El joven pintor que no aprendió a ser artista hasta que se inspiró en el tacto en lugar de la vista, murió de sobredosis de pasión poco después de descubrir que nunca amaría tanto sus pinturas como al modelo que dibujaban. Este fallecimiento, que fue más emocional que físico, fue mucho más doloroso que una muerte real, pues el que muere deja, por definición, de sentir y padecer, mientras que el joven artista, aprendiz de pintor, nunca dejó de sufrir.

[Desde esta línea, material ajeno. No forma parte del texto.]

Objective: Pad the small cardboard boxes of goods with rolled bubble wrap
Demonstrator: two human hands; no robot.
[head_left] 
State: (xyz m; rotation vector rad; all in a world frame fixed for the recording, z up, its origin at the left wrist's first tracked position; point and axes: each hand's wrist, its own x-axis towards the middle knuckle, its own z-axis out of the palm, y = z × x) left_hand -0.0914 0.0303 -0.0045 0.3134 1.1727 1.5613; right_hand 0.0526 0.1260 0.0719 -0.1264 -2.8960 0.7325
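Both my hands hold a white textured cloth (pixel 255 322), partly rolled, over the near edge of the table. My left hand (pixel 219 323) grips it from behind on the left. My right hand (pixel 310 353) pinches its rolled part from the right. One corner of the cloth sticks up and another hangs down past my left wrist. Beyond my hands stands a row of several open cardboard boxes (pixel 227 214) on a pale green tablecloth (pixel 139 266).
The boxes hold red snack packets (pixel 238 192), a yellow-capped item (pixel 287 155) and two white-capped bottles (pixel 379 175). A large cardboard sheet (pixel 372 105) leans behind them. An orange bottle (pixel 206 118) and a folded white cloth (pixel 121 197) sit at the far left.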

El joven modelo, aprendiz de amante, suspendió las lecciones de amor por ser incapaz de padecerlo. Murió de indolencia una tarde en que descubrió que destrozar el corazón de pintores ya ni siquiera le distraía. Su muerte, en cambio, no fue atormentada, pues era ya insensible desde que aprendió que el amor era cosa de artistas.

martes

Imaginado

Hacía más de un año y medio que habían roto cualquier tipo de relación, y durante todo ese tiempo habían alimentado un rencor que, lejos de aminorar, se había agrandado y enquistado cada vez más. En cientos de ocasiones cada uno de ellos había imaginado una y otra vez el posible reencuentro; en una fiesta de conocidos comunes, en un bar, o en la calle por casualidad. Y en cada ocasión se imaginaban desahogándose, reprochando al otro todo lo que quedó por decir. En la mente de cada uno, planeaban dramáticas escenas en las que se ignoraban, se humillaban, se insultaban, se despreciaban.

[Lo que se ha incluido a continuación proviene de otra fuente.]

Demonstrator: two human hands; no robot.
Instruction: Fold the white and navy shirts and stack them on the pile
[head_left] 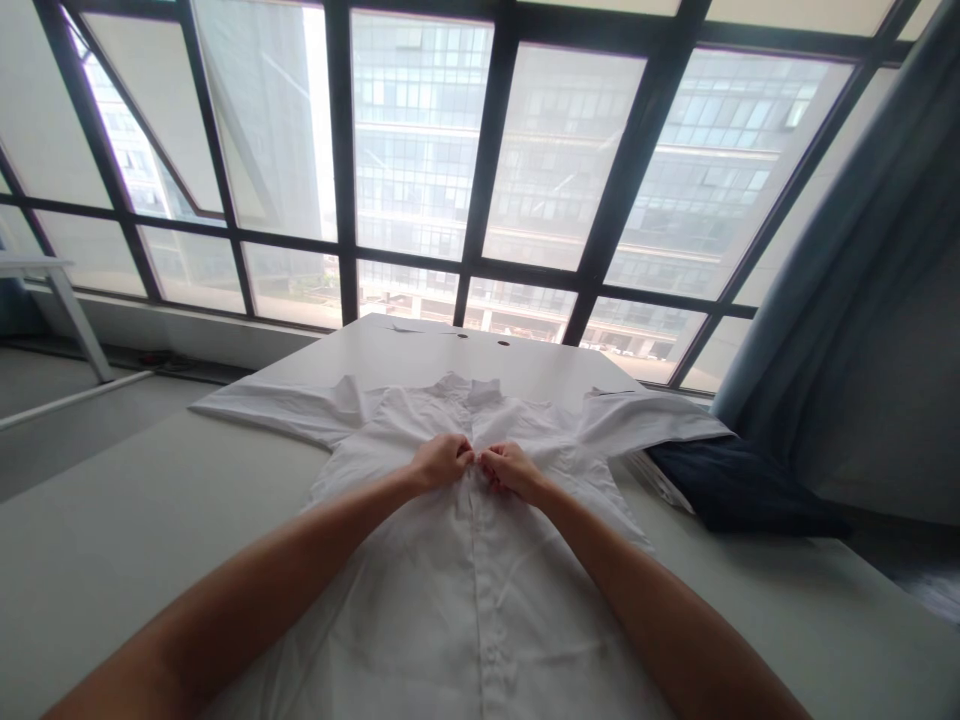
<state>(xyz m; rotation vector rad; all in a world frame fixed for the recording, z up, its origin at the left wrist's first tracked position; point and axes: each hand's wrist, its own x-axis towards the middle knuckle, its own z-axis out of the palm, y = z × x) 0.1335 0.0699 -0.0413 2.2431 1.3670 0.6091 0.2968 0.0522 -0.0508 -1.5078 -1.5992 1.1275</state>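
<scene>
A white long-sleeved shirt lies front side up, its collar at the far end and its sleeves spread to both sides. Both hands meet at the front placket in the upper chest area. My left hand pinches the cloth at the placket's left edge. Close beside it, my right hand is closed on the placket from the other side. Any button between the fingertips is too small to make out. Below the hands the placket runs straight down towards me, and the two edges lie together.
The shirt rests on a pale table. Folded dark cloth is stacked at the right, partly under the right sleeve. A blue-grey curtain hangs at the right. Large windows stand behind the table, and a white-framed table is at the left.
</scene>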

Finalmente una noche se encontraron, tan inesperadamente, tan de frente, tan de cerca, que era difícil reaccionar. Si al menos uno de ellos hubiera estado tan preparado como creía, las cosas habrían sucedido de forma totalmente distinta. Pero en ese instante, mientras sus cerebros buscaban desesperadamente cuál era la versión ensayada más apropiada, sus ojos se encontraron, y eran tan transparentes, y estaban momentáneamente tan libres de resentimiento, que instintivamente sus bocas les siguieron y antes de pronunciar palabra sus lenguas se enredaban una a la otra en un beso más apasionado de lo que nunca hubieran imaginado.